* [RECORDS FOR THIS EXERCISE]
------------------------------------------------

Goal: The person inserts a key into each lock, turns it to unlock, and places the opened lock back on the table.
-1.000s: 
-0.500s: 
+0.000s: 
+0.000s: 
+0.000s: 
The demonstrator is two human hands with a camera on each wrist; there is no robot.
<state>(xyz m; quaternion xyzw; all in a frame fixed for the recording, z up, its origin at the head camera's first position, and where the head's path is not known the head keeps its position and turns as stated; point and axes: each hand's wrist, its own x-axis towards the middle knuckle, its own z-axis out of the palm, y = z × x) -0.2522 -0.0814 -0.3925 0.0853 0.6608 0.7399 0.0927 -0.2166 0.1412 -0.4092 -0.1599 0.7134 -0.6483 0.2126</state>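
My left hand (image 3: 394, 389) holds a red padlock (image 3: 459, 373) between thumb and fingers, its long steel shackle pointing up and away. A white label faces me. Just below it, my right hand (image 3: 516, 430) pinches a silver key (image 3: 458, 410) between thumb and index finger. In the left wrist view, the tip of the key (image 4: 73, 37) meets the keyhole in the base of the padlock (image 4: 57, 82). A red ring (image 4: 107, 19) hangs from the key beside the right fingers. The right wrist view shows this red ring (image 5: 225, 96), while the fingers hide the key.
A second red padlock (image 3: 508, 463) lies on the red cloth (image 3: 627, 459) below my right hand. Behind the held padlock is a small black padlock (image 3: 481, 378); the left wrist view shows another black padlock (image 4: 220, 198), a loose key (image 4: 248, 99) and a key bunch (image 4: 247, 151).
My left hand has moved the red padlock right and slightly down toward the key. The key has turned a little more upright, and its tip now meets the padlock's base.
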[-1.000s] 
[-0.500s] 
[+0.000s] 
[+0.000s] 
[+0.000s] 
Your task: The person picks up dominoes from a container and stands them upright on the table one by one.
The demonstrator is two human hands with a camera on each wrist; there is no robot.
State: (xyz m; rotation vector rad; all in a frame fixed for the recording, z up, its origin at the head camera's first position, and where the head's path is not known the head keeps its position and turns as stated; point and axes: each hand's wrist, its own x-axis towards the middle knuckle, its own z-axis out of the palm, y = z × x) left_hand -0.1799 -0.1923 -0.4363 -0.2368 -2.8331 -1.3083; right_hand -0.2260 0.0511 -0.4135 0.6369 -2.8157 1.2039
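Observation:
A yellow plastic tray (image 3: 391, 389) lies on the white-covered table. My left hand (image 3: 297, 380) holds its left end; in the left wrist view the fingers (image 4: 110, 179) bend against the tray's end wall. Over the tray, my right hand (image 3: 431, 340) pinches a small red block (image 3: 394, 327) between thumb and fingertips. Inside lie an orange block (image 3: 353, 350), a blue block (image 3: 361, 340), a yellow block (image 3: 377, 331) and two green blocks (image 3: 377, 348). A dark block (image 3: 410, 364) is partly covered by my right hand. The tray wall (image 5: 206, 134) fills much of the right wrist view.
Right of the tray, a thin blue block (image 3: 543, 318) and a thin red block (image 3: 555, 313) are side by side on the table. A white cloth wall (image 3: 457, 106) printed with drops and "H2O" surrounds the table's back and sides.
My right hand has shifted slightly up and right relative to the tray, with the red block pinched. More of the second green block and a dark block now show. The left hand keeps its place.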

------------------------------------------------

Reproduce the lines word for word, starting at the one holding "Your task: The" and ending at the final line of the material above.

* [WRITTEN REPLY]
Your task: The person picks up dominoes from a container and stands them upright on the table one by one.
The demonstrator is two human hands with a camera on each wrist; there is no robot.
State: (xyz m; rotation vector rad; all in a frame fixed for the recording, z up, its origin at the head camera's first position, and where the head's path is not known the head keeps its position and turns as stated; point and axes: each hand's wrist, its own x-axis towards the middle knuckle, its own z-axis out of the palm, y = z × x) left_hand -0.1799 -0.1923 -0.4363 -0.2368 -2.8331 -1.3083; right_hand -0.2260 0.0511 -0.4135 0.6369 -2.8157 1.2039
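Observation:
A yellow plastic tray (image 3: 391, 389) lies on the white-covered table. My left hand (image 3: 297, 380) holds its left end; in the left wrist view the fingers (image 4: 110, 179) bend against the tray's end wall. Over the tray, my right hand (image 3: 431, 340) pinches a small red block (image 3: 394, 327) between thumb and fingertips. Inside lie an orange block (image 3: 353, 350), a blue block (image 3: 361, 340), a yellow block (image 3: 377, 331) and two green blocks (image 3: 377, 348). A dark block (image 3: 410, 364) is partly covered by my right hand. The tray wall (image 5: 206, 134) fills much of the right wrist view.
Right of the tray, a thin blue block (image 3: 543, 318) and a thin red block (image 3: 555, 313) are side by side on the table. A white cloth wall (image 3: 457, 106) printed with drops and "H2O" surrounds the table's back and sides.
My right hand has shifted slightly up and right relative to the tray, with the red block pinched. More of the second green block and a dark block now show. The left hand keeps its place.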

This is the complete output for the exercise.